Once you find the line containing "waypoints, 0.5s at" in the data below, copy it and each following line exactly, up to and including the line containing "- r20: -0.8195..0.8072", and nothing else.
───── PROVIDED DATA ─────
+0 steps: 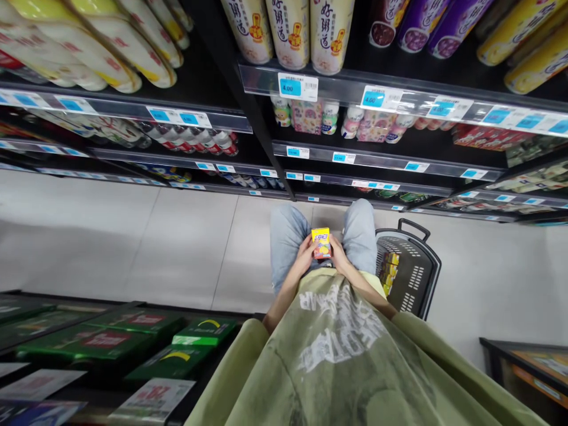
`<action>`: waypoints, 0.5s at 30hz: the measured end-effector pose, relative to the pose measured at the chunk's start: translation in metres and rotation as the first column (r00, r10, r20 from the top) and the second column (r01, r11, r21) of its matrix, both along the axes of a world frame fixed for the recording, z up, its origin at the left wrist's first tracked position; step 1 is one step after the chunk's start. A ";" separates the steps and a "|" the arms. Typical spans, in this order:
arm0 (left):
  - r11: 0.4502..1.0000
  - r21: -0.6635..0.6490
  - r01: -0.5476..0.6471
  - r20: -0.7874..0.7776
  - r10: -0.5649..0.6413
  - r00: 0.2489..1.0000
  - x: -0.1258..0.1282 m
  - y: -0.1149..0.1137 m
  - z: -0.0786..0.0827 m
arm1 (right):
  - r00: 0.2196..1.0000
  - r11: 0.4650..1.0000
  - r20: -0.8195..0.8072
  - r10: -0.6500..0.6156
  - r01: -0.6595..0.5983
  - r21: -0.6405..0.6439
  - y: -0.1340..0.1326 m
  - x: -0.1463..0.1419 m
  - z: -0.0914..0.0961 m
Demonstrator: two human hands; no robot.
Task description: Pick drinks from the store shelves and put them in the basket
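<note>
Between my two hands, just above my lap, is a small yellow and red drink carton point(322, 242), held upright with its printed front toward me. My left hand point(306, 251) wraps its left side, thumb on the front. The right side is gripped by my right hand point(338, 253). Close to my right knee stands a dark grey shopping basket point(415, 269) on the floor, its handle up. Several small yellow packs point(389, 273) lie along the basket's left side. Printing on the carton is too small to read.
A black shelf rack point(257, 77) with price tags runs in front of me, holding cans point(331, 35), bottles point(195, 139) and cartons. Behind me on the left, green boxes point(148, 319) lie on a display. A dark stand point(528, 361) is at the right. Pale tiles point(186, 248) cover the floor.
</note>
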State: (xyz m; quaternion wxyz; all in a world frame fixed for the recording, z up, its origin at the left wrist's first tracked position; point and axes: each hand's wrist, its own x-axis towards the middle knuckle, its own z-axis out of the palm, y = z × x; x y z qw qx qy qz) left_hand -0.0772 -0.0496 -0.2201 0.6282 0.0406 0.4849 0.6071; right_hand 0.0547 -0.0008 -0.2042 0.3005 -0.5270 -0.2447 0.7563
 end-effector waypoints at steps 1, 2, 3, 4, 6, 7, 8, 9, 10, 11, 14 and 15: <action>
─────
WRITTEN RESPONSE:
`<action>`: waypoints, 0.5s at 30hz: the measured end-effector pose, relative to the pose measured at the chunk's start: translation in metres and rotation as the first column (r00, r10, r20 from the top) and the second column (r01, r11, r21) of its matrix, both along the axes of a world frame fixed for the recording, z up, its origin at the left wrist's first tracked position; step 1 is one step after the chunk's start. A ";" separates the steps and a "|" the arms. Typical spans, in this order:
arm0 (left):
  - r11: 0.4502..1.0000
  - r21: -0.6635..0.6490
  - r01: -0.5476..0.6471
  - r20: -0.7874..0.7776
  - r10: -0.5649..0.6413
  - r00: 0.2489..1.0000
  - x: -0.1258..0.1282 m
  - y: -0.1149..0.1137 m
  - z: -0.0786..0.0827 m
arm1 (right):
  - r00: 0.2196..1.0000
  - r11: 0.4650..1.0000
  - r20: -0.8195..0.8072

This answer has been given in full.